*ACTION ITEM*
Both the line below containing "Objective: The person" and the line containing "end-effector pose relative", along with every line between them, should be repeated exactly; no other line belongs in the answer.

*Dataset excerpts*
------------------------------------
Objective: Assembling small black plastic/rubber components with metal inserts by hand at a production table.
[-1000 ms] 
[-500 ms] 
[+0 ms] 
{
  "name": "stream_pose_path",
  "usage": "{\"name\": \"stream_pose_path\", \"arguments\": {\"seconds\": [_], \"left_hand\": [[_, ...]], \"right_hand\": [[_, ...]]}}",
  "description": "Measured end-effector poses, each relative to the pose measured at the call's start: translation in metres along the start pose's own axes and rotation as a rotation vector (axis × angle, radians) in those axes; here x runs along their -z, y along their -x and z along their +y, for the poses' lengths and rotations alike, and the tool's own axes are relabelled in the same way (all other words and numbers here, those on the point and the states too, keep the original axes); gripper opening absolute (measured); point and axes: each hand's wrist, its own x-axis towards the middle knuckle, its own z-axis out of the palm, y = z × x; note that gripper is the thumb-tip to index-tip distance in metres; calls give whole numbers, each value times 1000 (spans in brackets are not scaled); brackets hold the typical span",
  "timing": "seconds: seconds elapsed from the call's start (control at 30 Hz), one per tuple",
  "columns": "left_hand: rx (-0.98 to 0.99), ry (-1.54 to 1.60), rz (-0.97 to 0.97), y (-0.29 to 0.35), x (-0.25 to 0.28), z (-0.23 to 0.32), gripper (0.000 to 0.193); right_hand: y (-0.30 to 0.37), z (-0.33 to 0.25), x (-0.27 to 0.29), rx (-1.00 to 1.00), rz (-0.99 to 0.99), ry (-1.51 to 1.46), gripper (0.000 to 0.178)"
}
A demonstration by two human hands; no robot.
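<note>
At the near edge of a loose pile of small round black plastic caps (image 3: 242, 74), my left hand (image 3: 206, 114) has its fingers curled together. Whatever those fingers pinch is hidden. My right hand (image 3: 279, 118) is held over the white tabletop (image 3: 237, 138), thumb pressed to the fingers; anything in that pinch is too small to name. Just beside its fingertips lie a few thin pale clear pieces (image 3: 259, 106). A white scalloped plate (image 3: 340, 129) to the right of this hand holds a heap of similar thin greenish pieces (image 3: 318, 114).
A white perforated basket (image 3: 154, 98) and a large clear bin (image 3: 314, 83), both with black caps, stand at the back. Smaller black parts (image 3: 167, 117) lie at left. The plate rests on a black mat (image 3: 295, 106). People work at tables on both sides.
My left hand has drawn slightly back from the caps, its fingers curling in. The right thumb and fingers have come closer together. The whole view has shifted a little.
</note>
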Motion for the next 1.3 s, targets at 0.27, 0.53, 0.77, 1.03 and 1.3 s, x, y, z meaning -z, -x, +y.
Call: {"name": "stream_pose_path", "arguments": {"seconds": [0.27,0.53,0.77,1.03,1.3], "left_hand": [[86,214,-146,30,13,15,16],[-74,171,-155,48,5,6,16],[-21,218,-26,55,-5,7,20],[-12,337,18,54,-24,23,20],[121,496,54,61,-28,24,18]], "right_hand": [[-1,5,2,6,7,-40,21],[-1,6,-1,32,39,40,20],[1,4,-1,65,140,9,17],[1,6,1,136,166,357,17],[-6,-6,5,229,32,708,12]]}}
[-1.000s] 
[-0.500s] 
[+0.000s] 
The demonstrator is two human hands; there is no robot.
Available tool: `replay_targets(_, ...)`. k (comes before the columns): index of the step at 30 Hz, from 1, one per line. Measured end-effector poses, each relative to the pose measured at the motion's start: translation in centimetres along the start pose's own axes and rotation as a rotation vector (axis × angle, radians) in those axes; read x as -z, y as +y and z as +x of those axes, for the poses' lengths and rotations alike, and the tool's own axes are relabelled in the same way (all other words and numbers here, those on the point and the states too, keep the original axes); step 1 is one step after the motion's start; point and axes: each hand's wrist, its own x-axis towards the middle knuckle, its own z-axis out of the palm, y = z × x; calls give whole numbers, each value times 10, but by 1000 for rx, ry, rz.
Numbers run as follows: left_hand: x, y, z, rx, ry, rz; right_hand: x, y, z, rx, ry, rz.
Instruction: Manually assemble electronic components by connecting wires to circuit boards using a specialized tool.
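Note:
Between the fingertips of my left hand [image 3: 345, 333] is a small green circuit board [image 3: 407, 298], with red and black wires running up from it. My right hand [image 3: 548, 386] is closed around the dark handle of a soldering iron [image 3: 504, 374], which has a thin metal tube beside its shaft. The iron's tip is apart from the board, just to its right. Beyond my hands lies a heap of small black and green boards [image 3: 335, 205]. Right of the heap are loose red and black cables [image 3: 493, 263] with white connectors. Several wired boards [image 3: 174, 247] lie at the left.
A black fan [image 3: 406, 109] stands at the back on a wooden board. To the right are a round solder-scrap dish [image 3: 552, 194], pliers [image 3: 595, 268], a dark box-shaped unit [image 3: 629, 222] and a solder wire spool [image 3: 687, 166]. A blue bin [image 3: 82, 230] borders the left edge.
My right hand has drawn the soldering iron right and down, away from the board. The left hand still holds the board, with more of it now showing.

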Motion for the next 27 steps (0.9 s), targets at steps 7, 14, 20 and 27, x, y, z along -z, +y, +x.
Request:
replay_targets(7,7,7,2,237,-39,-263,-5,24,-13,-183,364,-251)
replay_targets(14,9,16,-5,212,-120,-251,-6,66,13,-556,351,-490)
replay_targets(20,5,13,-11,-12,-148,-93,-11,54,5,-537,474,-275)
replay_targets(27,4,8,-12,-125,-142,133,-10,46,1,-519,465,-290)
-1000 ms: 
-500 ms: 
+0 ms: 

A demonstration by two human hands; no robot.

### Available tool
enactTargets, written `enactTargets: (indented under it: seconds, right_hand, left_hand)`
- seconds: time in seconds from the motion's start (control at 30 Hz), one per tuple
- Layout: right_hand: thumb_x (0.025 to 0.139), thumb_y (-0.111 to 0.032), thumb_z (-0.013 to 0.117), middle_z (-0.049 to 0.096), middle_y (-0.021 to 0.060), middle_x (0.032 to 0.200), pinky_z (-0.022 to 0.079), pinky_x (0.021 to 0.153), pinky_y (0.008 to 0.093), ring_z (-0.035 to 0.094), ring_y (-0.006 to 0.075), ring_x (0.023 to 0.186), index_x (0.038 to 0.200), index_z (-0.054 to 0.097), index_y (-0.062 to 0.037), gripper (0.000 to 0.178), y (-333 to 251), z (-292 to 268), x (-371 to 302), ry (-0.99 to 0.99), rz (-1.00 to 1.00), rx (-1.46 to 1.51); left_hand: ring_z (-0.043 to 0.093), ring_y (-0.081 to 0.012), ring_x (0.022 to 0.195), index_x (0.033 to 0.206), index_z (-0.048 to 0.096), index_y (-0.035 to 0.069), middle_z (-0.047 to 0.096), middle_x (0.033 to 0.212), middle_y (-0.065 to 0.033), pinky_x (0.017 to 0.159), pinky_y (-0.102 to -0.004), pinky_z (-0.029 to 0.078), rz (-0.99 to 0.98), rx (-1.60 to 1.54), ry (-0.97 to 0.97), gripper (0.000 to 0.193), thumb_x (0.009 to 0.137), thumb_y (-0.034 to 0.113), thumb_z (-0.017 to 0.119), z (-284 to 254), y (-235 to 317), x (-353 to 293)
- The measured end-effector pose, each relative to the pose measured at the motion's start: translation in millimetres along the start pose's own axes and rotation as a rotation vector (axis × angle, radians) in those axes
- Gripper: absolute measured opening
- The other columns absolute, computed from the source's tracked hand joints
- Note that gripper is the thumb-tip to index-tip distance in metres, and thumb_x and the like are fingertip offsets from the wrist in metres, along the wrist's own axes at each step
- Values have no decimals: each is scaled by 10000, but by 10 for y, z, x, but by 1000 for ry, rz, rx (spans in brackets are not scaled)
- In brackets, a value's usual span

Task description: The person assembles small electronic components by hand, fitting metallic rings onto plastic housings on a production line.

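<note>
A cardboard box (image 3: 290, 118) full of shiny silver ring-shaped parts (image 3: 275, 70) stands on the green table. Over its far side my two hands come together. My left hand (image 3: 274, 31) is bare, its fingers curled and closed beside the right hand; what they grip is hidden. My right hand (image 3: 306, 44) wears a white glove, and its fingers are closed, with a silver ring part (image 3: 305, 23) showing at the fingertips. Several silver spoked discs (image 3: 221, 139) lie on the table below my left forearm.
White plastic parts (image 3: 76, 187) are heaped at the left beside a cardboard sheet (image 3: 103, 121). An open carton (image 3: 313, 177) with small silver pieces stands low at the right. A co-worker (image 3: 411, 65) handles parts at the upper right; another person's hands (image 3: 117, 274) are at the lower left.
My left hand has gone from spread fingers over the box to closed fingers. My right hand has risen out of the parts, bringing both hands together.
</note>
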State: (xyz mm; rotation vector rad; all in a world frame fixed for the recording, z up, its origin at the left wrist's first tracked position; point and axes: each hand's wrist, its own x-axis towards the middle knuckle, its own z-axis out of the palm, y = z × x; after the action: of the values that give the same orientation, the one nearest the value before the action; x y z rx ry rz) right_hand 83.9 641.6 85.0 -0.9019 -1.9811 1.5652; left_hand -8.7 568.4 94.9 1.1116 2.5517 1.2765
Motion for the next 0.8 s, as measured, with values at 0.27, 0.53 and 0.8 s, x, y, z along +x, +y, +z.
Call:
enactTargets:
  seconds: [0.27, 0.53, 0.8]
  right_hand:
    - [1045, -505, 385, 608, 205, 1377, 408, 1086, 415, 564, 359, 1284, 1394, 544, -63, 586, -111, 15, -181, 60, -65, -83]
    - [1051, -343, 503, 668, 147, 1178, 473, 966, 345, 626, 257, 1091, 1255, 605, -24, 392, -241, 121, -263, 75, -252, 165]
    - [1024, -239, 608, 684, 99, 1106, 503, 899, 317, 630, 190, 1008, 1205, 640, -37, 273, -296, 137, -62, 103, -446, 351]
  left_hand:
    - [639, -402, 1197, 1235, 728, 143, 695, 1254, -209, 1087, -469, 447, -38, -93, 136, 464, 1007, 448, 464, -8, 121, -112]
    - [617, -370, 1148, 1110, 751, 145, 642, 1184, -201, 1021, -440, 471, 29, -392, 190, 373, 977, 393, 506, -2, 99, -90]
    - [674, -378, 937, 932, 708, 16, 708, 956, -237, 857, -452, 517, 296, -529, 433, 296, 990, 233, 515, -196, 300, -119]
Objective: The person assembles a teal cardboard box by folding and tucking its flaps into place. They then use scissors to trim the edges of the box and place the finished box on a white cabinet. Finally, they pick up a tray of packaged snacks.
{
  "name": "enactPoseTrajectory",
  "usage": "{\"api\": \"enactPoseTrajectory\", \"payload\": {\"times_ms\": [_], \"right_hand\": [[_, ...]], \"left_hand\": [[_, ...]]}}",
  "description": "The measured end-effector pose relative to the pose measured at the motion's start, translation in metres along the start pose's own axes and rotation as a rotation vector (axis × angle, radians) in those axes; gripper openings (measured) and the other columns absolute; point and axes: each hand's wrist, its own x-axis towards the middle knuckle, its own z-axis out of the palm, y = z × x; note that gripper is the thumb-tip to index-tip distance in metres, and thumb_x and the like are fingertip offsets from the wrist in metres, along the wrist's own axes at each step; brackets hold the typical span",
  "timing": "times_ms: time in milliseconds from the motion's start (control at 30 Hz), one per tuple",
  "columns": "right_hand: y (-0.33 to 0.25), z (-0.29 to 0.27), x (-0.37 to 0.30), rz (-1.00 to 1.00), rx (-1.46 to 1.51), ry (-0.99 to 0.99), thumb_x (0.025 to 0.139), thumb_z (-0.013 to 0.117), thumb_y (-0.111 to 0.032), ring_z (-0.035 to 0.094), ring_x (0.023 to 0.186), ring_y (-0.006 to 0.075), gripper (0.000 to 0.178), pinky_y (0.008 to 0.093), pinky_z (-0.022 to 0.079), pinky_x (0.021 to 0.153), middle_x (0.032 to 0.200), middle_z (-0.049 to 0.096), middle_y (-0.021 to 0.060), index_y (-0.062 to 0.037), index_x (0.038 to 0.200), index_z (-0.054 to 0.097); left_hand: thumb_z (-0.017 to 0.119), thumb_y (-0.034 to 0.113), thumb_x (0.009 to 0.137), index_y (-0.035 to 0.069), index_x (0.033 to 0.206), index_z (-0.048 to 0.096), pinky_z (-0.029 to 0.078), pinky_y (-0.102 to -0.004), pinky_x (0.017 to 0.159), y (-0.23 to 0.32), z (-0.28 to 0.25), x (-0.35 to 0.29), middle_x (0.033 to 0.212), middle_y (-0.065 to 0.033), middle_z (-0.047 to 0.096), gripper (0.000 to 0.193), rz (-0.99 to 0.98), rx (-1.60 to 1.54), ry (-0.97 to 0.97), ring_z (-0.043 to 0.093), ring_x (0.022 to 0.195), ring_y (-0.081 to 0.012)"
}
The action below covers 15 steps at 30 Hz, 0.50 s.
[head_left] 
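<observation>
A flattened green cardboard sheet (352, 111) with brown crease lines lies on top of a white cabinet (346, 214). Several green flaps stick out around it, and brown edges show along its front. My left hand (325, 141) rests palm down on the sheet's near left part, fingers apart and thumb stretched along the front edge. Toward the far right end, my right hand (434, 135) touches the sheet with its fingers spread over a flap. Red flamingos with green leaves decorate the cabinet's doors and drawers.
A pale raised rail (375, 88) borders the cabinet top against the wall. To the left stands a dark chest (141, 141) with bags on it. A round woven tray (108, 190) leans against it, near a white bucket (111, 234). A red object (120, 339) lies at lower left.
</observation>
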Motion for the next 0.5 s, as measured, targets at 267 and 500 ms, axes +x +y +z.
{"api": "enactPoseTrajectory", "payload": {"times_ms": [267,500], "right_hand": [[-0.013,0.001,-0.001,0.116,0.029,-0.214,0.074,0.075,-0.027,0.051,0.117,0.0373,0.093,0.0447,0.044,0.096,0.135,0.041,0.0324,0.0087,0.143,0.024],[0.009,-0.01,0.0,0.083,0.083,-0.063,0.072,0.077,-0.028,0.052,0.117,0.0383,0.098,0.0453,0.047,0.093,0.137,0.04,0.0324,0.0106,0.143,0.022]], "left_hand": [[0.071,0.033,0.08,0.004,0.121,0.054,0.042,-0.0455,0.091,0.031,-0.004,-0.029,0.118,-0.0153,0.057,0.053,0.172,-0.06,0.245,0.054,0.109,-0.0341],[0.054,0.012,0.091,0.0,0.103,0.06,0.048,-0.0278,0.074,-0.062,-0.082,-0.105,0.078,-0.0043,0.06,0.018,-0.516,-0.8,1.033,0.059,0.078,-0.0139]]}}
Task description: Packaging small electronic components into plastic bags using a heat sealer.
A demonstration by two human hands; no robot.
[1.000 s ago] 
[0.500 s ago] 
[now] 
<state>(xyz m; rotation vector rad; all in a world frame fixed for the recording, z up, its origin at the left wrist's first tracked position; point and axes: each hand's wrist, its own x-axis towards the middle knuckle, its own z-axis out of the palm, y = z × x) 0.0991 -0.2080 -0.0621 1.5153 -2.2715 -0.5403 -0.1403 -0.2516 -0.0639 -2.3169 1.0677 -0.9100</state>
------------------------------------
*EXERCISE OUTPUT*
Objective: The person assembles a teal cardboard box by folding and tucking its flaps into place. They then use scissors to trim the edges of the box and place the finished box on a white cabinet. Finally, they pick up a tray of packaged snacks.
{
  "name": "enactPoseTrajectory",
  "usage": "{\"api\": \"enactPoseTrajectory\", \"payload\": {\"times_ms\": [_], \"right_hand\": [[_, ...]], \"left_hand\": [[_, ...]]}}",
  "description": "The measured end-effector pose relative to the pose measured at the motion's start, translation in metres along the start pose's own axes and rotation as a rotation vector (axis × angle, radians) in those axes; gripper openings (measured) and the other columns absolute; point and axes: each hand's wrist, its own x-axis towards the middle knuckle, its own z-axis out of the palm, y = z × x; note that gripper is the thumb-tip to index-tip distance in metres, and thumb_x and the like are fingertip offsets from the wrist in metres, along the wrist's own axes at each step; brackets hold the typical span",

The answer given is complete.